The Hall of Fame coach claimed the Washington Redskins are so stacked that it would be hard for any player selected in this weekend's NFL draft to contend immediately for a starting job.
``You'd love to have a guy who can make an immediate impact,'' Gibbs said. ``But to be quite truthful, you look at our football team, where could a player step in here right now and say: 'I'm taking over'? Where is that? That makes us feel good. I don't feel panicked that we have to take any one thing. It's hard to say that somebody would just step into any position right now.''
So Calvin Johnson or LaRon Landry - they'd be riding the pine if they came to Washington? What about a player the Redskins could really use, a defensive lineman such as Jamaal Anderson, Gaines Adams, Amobi Okoye or Alan Branch? Didn't this team make only two modest additions, London Fletcher and Fred Smoot, during the recent free agency period in an attempt to improve the worst defense in the NFC?
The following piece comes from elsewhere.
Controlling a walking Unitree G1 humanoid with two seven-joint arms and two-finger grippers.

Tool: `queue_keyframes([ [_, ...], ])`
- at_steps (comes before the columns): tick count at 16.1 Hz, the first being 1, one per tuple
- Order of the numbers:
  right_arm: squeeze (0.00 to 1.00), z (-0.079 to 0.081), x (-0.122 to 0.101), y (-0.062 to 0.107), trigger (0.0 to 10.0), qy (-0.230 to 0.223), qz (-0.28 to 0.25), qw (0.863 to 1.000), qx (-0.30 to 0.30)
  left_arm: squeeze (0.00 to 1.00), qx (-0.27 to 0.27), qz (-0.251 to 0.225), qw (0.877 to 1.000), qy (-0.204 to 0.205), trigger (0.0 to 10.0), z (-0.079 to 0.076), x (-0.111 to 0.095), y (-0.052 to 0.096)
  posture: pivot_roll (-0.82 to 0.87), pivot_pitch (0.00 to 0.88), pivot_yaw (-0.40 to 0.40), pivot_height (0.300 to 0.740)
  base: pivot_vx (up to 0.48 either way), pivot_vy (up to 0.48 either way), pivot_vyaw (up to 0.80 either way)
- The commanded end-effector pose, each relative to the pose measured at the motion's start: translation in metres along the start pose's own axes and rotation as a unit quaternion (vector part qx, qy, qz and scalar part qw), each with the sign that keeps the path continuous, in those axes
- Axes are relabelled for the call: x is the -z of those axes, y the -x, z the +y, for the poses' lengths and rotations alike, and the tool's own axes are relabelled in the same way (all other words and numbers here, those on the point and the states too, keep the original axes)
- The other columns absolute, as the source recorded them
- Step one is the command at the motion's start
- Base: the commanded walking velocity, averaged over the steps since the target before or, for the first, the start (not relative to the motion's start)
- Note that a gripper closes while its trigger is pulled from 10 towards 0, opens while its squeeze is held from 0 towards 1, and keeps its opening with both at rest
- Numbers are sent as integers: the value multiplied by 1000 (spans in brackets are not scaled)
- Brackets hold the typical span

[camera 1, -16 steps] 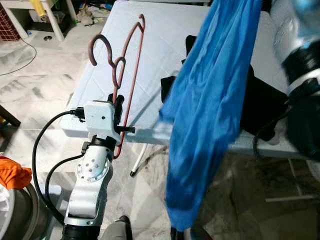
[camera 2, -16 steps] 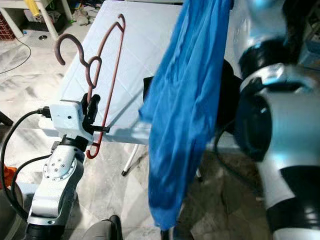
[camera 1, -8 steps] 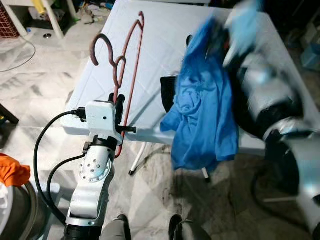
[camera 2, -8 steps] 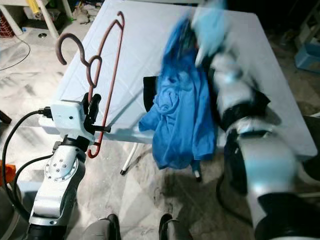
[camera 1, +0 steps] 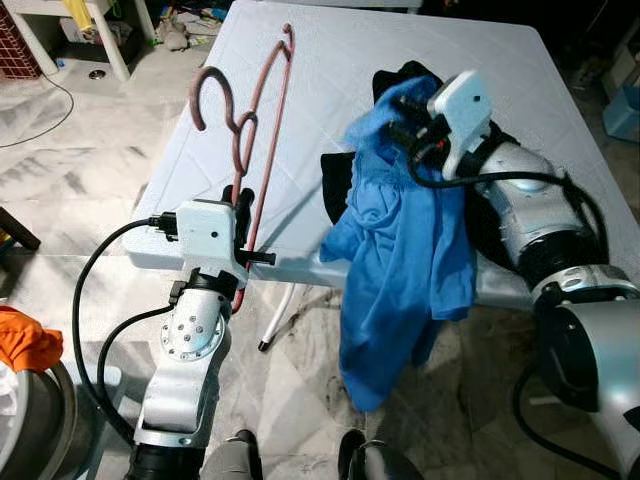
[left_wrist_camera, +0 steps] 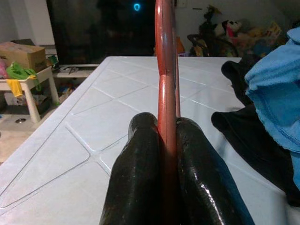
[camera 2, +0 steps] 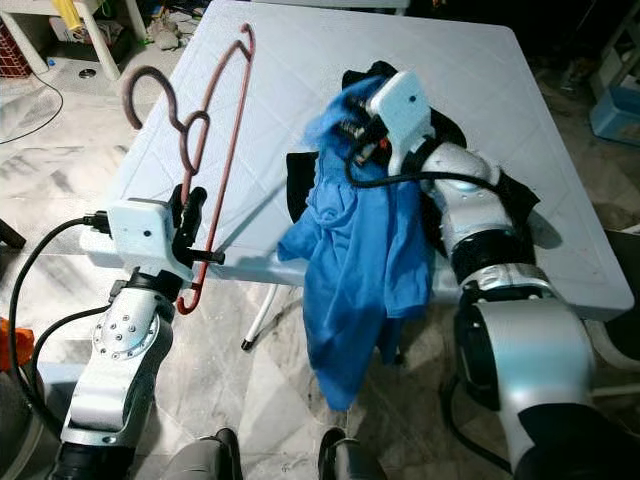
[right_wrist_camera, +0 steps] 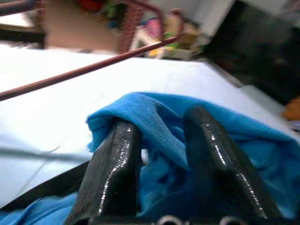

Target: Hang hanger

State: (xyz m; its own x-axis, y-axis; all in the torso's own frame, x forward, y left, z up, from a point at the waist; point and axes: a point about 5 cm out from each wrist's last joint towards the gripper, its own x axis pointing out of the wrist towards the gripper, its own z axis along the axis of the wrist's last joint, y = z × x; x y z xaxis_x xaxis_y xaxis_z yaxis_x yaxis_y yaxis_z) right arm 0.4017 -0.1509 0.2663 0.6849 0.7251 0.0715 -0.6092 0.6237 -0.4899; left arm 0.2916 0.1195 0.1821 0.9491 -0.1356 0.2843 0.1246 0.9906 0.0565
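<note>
My left gripper (camera 1: 240, 215) is clenched on the red hanger (camera 1: 262, 130), which I hold upright at the near left corner of the white table (camera 1: 320, 70); in the left wrist view the thin red wire (left_wrist_camera: 165, 93) is pressed between my two black fingers (left_wrist_camera: 136, 178), and they touch it on both sides. The lower end of the hanger hangs just under the near edge of the table, and its hook (camera 1: 208, 90) points up and away from me, above the left edge. My right gripper (camera 2: 352, 130) is over the middle of the table, a little farther than the left one, and it grasps the blue cloth (camera 1: 400, 260): in the right wrist view a fold of the blue fabric (right_wrist_camera: 159, 122) lies between its fingers (right_wrist_camera: 115, 168). From the gripper the cloth falls over the near edge of the table and hangs down toward the marble floor (camera 1: 90, 170). A black garment (camera 1: 345, 185) lies on the table under and behind the blue cloth, touching it. At the far left, beyond the table, stand the legs of a small white bench (camera 1: 110, 45). Near my left side, low on the floor, there is something orange (camera 1: 25, 340).
</note>
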Motion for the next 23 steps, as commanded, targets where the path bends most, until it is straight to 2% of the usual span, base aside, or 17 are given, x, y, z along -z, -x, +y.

Still, Gibbs maintained the Redskins, should they hang on to the No. 6 overall pick, will aim for a player, regardless of position, who has the long-term chance to make Pro Bowls ``even though it may be crowded where he initially comes in.''
With that kind of philosophy, there's no telling what the Redskins will do.
But that's their M.O. The Redskins of Gibbs and owner Dan Snyder are aggressive and unpredictable. Their usual credo: overspend for the big package and live with the consequences. Snyder has become so redundant that no one asked him a question at last year's predraft press briefing, even though it's one of the rare times he appears in a news conference setting. This year, he was asked if he has considered making himself even more irrelevant - by hiring a general manager.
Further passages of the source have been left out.